Friday, March 15, 2013

Messy Days...

...are good days.

(This post is largely about Pediatria this week. Just giving a fair warning).

At Pediatria today and Wednesday we had messy sensory activities. They were messy, but the children enjoyed them and they were fun. Tuesday the preschool class made green goo (cornstarch and water). It was everywhere! Not only was it fun, but we got some great language from the activity. Today the preschool class followed rainbows in the building to find a pot of gold outside...a pot of gold jello. Okay, so it was more reddish orange than gold, but they couldn't care less. Their hands went straight into the pot and came out with handfuls of jello going straight in the mouth! Exploring sensory through touch and taste. Even the most hesitant child to get messy eventually explored the jello. You don't know how exciting it was to turn around and see that child with both hands in the pot carefully squeezing the jello and getting a feel for it!

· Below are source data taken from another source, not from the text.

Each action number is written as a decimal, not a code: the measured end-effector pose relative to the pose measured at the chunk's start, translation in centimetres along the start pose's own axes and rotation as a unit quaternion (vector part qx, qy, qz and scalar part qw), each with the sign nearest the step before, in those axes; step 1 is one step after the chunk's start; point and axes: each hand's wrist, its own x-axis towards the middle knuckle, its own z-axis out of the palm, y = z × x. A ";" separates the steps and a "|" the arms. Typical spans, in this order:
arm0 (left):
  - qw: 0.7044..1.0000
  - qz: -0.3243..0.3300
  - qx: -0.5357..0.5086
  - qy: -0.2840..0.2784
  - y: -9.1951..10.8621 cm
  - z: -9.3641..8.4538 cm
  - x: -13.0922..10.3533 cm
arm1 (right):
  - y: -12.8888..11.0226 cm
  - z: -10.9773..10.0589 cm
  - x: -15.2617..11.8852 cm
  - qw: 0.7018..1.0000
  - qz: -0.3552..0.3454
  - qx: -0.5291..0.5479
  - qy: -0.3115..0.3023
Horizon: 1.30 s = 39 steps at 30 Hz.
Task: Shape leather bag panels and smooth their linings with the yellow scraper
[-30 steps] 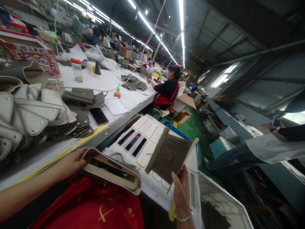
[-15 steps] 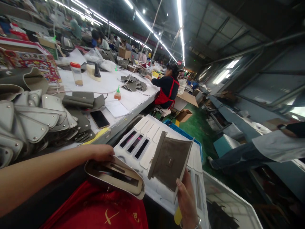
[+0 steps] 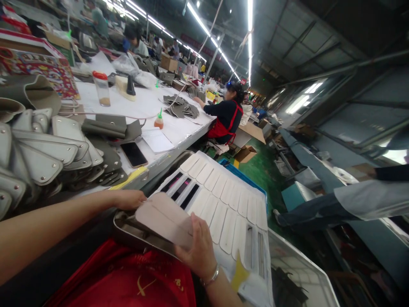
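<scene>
A dark grey-brown, open-topped bag shell (image 3: 128, 228) with a pale edge lies over my lap. My left hand (image 3: 131, 199) is closed at its far left rim, the fingertips partly hidden. In my right hand (image 3: 198, 247) is a pale, round-cornered panel (image 3: 166, 215) with a line along its middle, thumb below and fingers over the right end. This panel lies slanted over the shell's opening, its lower edge dipping inside. Beyond my hands, a white tray (image 3: 266, 266) carries rows of pale rounded strips (image 3: 209, 209); several of its slots look dark.
Grey snap-studded pieces (image 3: 44, 164) are heaped on the white table (image 3: 128, 104) at left. Near its edge are a phone (image 3: 134, 154), a paper pad (image 3: 157, 140) and a glue bottle (image 3: 159, 120). A co-worker (image 3: 225, 113) sits farther along; another person stands at right.
My right hand has moved left and down from over the tray to the shell. The piece it holds has turned from its grey face to a pale one and now overlaps the opening.
</scene>
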 end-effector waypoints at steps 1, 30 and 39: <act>1.000 0.000 -0.010 -0.017 -0.1 0.0 0.1 | 0.1 0.0 -0.4 0.999 -0.013 -0.033 -0.015; 0.977 -0.127 0.020 0.168 -2.4 3.1 -4.9 | -2.7 2.0 4.9 0.918 -0.113 -0.127 -0.358; 0.903 0.115 0.310 0.275 -0.2 7.7 -6.5 | -1.4 1.9 5.4 0.913 -0.046 -0.081 -0.397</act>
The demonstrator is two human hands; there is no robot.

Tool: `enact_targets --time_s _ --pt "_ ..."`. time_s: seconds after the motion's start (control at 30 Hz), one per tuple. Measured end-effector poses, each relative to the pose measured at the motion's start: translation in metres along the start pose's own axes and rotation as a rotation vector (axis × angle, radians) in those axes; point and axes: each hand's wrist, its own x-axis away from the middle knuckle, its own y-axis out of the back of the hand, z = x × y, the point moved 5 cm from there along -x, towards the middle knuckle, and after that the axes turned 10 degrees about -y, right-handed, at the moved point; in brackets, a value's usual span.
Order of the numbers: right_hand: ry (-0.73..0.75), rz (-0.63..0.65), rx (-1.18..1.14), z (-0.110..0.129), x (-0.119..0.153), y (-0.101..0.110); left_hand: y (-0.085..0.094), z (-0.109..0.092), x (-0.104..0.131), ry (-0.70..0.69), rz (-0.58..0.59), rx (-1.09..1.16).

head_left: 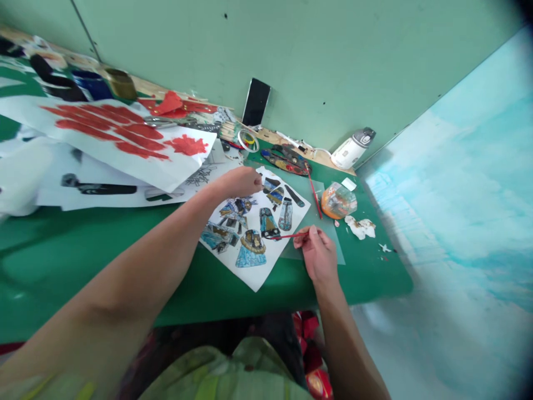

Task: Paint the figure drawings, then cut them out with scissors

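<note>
My right hand [320, 253] grips a slim red paintbrush [288, 236], its dark tip touching a painted piece on the white sheet [255, 279]. Several painted shapes in blue, brown and black cover this sheet, among them a blue piece with a brown top [251, 256] and a dark boot-like piece [286, 214]. At the sheet's upper left edge, my left hand [242, 181] is closed with its fingertips together. Whatever it may pinch is too small to make out.
Right of the sheet stand a cup of orange liquid [338, 203] and crumpled tissue [360, 226]. Behind are a paint palette [287, 160], a second red brush [315, 194], a phone [256, 103] and a white bottle-like object [353, 149]. Red-painted paper [166, 172] lies left.
</note>
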Motion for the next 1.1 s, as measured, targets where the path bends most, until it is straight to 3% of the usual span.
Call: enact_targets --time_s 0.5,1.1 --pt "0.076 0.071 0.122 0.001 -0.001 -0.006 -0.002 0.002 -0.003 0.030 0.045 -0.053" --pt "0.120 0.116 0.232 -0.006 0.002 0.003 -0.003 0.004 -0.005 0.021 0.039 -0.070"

We even did sensory activities with the toddlers today. We used the shaving cream in bags with dye and bottles of water with dye. They seemed to enjoy it. Now that we only have a few more weeks left, we're finally learning what works and what they like and what works best for individual children. I wish we had more time, now that we're figuring it out. Coloring sheets were pretty much like our go-to activity but now we realize how much better the sensory activities are. They may take a little more work, but it's not that much and it's not hard. I want to leave all kinds of notes for whoever has clinic there in the summer and next semester.

Besides Pediatria, it's still been a good week. Things have fallen into place with my adult clinic. On Tuesday I had 5, yes 5, stickers on my feedback, that's one more than the previous Thursday! You wouldn't think being a graduate student that stickers would be so encouraging but they are. I'm finally doing things right. I truly have pretty much had a complete turn around in that clinic from the beginning of the semester.

Other than school, I only got one run in this week. I try for three but lately have only gone twice a week and this week only once, but it was a good one. Thursday night was the BCM's first performance of Fiddler on the Roof and it was wonderful! And finally, there have been other things that have made this week good but they'll go better in another post.